Interesting that even the most famous, the most successful in their field, like Casey Neitstat, can’t escape the fact that God created human beings to need rest. Uploading a video every single day burned him out.

Often times, the reason we take on too much, forget to rest, and constantly keep moving is because we, also, are addicted to instant gratification. Just one more email sent, or phone call made. Just one more sale, client, or conversation. It doesn’t matter where it comes from, it gets us. For me personally, when I find myself forgetting to rest, it is because I get caught up in the satisfaction I get from finishing a task or accomplishing a goal. It could even be as simple as mowing the lawn, or going for a run.

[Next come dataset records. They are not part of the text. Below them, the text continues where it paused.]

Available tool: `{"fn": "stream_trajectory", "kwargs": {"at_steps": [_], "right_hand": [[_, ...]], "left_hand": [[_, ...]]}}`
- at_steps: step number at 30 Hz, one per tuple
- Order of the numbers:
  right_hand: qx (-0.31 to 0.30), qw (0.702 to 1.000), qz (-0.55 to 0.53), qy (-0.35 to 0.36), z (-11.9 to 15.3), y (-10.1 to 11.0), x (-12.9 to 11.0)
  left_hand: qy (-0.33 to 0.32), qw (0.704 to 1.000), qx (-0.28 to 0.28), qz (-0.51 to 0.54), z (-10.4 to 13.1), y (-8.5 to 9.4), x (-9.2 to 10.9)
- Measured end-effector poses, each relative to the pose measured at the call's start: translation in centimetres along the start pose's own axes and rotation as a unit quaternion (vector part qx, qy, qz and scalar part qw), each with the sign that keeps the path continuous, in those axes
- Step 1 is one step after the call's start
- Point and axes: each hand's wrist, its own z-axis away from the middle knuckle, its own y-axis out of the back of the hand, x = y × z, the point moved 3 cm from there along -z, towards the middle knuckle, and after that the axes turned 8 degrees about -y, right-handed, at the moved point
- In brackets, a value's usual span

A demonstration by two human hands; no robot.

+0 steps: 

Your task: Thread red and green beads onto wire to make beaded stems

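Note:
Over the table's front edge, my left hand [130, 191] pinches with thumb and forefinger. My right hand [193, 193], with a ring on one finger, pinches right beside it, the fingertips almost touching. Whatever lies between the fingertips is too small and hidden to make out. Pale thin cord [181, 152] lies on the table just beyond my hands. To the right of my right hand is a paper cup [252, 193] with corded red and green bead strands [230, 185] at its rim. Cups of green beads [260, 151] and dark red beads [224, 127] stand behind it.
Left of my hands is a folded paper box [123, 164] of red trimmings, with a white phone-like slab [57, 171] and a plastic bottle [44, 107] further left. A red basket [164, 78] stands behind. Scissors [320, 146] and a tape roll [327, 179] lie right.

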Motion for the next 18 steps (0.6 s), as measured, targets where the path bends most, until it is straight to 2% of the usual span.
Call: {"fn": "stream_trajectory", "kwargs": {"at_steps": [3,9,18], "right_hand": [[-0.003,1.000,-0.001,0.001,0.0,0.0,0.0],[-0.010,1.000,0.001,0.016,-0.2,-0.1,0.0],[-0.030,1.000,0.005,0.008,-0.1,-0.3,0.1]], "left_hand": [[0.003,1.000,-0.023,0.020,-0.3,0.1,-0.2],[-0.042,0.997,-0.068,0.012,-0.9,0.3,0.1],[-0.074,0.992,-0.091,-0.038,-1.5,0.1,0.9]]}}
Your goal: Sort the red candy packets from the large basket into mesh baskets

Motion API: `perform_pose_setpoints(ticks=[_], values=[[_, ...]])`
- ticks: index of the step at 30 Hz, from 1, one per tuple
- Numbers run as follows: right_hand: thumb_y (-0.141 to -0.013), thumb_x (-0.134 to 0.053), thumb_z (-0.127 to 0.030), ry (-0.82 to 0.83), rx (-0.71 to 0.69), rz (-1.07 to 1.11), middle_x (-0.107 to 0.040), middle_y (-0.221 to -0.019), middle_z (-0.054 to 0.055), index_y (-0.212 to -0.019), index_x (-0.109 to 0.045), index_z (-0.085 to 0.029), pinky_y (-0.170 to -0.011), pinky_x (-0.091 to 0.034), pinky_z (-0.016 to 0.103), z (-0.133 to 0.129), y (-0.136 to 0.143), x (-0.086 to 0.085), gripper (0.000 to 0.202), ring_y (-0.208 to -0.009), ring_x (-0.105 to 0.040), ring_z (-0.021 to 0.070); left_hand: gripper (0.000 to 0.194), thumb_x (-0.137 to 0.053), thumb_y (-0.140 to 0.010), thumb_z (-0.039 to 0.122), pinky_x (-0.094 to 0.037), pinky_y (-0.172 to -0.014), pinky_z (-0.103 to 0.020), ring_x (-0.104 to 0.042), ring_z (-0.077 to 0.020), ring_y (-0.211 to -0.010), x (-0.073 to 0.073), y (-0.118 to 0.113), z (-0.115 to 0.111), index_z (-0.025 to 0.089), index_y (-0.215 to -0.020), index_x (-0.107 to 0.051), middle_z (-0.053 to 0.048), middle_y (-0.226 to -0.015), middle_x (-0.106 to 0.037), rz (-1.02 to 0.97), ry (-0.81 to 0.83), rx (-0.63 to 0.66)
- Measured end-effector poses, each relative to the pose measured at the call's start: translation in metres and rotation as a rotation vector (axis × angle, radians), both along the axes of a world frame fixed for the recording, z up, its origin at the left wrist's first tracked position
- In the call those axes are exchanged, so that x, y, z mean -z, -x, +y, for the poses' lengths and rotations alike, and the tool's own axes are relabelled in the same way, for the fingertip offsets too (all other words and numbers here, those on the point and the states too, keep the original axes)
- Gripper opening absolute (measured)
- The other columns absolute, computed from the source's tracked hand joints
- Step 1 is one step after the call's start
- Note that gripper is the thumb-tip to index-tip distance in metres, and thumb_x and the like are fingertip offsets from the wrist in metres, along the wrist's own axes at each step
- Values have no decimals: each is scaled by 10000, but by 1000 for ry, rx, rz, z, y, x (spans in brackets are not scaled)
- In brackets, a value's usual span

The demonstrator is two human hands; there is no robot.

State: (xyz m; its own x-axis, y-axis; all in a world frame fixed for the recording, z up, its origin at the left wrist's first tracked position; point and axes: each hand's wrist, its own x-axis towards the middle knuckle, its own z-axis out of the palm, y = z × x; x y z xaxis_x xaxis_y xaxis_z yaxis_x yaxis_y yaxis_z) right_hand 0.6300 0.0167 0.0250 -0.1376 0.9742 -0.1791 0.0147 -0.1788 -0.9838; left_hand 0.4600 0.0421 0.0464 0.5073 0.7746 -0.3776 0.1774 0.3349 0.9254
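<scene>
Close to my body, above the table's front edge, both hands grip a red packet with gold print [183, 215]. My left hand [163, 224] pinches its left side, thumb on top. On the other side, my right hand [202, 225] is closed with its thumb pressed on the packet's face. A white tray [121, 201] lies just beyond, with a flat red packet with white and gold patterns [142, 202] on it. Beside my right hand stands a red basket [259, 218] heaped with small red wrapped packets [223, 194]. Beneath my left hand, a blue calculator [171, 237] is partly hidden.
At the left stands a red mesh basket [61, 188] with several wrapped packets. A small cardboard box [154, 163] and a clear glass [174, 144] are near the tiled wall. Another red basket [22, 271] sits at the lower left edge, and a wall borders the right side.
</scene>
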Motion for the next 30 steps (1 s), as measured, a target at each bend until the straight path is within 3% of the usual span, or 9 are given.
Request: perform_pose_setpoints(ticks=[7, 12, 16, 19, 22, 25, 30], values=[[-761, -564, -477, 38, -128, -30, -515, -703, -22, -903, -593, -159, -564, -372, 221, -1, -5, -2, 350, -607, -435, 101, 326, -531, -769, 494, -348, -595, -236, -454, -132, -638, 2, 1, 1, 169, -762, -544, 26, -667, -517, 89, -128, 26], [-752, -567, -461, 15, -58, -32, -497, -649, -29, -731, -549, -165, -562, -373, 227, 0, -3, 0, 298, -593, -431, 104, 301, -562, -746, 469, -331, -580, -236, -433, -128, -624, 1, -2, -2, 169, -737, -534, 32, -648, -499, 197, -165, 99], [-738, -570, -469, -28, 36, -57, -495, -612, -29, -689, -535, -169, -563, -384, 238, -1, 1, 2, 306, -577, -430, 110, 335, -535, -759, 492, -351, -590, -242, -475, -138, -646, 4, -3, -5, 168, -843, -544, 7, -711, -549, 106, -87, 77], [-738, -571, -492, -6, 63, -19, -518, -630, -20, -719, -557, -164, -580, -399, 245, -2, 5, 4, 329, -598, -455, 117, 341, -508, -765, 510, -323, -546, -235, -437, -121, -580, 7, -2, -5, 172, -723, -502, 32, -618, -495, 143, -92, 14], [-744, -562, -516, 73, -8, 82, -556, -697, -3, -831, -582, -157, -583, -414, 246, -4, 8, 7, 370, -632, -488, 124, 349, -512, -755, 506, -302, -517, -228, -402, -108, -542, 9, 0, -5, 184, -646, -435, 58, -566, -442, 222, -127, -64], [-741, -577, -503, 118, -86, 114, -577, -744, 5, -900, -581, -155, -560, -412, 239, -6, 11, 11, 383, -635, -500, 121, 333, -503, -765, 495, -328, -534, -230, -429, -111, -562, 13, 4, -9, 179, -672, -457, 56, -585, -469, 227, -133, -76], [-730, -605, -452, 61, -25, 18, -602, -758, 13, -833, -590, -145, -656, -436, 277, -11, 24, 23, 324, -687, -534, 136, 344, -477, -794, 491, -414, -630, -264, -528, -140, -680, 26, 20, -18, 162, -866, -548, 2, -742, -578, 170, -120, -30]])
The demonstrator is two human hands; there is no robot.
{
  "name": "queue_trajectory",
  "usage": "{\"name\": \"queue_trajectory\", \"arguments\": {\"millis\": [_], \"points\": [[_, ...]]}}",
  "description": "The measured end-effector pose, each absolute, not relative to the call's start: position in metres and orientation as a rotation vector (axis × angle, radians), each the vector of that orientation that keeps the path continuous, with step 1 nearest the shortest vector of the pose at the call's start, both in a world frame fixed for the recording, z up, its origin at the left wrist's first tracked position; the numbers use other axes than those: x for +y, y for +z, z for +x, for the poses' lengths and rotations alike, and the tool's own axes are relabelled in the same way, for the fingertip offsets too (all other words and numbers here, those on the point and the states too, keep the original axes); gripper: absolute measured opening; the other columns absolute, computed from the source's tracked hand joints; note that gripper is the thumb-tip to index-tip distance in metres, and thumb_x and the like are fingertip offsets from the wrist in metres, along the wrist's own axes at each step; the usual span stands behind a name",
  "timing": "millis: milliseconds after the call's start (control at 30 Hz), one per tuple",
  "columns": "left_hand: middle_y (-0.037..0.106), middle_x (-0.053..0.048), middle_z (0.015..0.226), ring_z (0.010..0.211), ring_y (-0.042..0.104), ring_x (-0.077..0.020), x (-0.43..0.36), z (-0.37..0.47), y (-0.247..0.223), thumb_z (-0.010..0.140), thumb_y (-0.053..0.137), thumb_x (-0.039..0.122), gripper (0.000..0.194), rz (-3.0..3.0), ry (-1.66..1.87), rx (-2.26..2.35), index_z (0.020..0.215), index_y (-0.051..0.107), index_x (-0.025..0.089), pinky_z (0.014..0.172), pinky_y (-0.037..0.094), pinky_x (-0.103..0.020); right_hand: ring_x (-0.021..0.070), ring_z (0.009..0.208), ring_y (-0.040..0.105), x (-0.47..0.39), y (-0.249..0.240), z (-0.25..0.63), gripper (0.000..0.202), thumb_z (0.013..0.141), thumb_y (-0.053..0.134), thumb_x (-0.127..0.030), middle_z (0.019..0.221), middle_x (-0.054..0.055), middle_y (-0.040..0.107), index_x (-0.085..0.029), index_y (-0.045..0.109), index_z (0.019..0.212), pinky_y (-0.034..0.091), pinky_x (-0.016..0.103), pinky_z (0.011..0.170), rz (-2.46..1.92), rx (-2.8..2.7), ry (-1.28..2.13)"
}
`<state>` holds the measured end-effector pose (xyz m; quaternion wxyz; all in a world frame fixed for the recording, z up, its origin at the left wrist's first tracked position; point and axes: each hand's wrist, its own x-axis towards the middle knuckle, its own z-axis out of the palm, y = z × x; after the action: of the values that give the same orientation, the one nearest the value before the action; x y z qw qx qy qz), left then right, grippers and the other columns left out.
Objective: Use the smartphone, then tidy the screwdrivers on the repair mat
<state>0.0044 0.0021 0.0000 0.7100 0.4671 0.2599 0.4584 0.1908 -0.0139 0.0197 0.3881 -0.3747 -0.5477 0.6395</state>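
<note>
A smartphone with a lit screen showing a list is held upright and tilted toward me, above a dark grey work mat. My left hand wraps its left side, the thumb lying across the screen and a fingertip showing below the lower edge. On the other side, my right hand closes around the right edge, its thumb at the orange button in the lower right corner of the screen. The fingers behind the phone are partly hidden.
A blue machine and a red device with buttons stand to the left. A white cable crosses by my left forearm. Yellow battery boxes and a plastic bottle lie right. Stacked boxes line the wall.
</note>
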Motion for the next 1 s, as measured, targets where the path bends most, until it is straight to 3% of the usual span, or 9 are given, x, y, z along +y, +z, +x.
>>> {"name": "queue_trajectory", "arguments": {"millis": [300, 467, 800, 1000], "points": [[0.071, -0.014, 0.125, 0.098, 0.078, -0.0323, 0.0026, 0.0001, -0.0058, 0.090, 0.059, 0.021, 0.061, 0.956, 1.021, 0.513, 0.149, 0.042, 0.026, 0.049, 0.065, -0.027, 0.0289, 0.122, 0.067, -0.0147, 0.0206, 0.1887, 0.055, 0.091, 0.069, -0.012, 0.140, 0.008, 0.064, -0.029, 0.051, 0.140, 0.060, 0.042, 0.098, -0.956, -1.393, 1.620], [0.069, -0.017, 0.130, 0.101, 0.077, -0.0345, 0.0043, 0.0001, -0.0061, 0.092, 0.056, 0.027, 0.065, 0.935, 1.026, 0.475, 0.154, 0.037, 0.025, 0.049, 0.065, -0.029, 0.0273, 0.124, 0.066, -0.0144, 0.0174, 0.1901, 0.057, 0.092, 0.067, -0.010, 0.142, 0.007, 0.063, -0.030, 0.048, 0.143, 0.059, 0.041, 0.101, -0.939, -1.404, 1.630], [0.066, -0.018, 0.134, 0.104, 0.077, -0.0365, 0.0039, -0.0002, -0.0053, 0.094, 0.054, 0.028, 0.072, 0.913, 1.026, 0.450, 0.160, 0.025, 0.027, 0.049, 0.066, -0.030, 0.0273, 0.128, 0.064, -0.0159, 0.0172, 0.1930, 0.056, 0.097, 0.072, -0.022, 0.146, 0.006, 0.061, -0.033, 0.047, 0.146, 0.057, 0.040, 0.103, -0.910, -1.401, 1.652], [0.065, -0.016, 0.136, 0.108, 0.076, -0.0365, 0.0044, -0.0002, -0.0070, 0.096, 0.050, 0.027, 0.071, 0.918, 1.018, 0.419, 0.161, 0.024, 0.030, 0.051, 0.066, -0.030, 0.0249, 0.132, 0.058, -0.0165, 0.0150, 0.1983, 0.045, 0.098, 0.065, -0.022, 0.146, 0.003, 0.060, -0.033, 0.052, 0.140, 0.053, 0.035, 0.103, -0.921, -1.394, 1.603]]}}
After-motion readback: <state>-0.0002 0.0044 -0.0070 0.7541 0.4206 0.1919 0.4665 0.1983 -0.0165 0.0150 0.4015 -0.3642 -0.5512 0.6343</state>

What about you? How do you hit the brakes in your life?

Sabbath is good for us because it reshapes what gratifies us. When we aren’t “accomplishing” anything, what’s the point? If we aren’t “doing” anything useful, why exist?

In an age of mass media and instant gratification, we need Sabbath to remind us that the bare basic calling we receive from God as humans is to be God’s children.

We forget that we don’t earn this by working hard or doing more. We receive this identity from Jesus. He has paid the price to redeem our tainted image into a perfect one. The pressure of performance is off. The gospel takes instant gratification and replaces it with something better. Unconditional love. Resting from our work helps this sink in.

This is why real rest is only possible through Christ. Every Sabbath, I set an email response that lets people know that I won’t be responding to emails that day. I do this more for myself than for others (If I didn’t add this every week I would probably find myself scrolling through my inbox and searching for people who “need” me or “urgent” tasks I can do to make myself feel useful). In this auto-response, I remind myself and others that “Today is a day that I rest in the beauty of God’s grace to us in Jesus. He is making all things new.” Even this simple tool reminds me that I can rest because of Him. 

One last remark by Casey. He says, “the irony is that I have a tattoo that says “Do more” and now I am getting a tattoo that says “Do less, sleep more”.

Maybe we should all take this to heart. Doing more will never satisfy our desire to be loved. Only Christ can do that. Do less, sleep more.

Thanks, Casey.

Reflection:

What do you do to fight against our culture’s addiction to instant gratification?

How do we teach and model rest in a culture obsessed with instantaneous speed and productivity?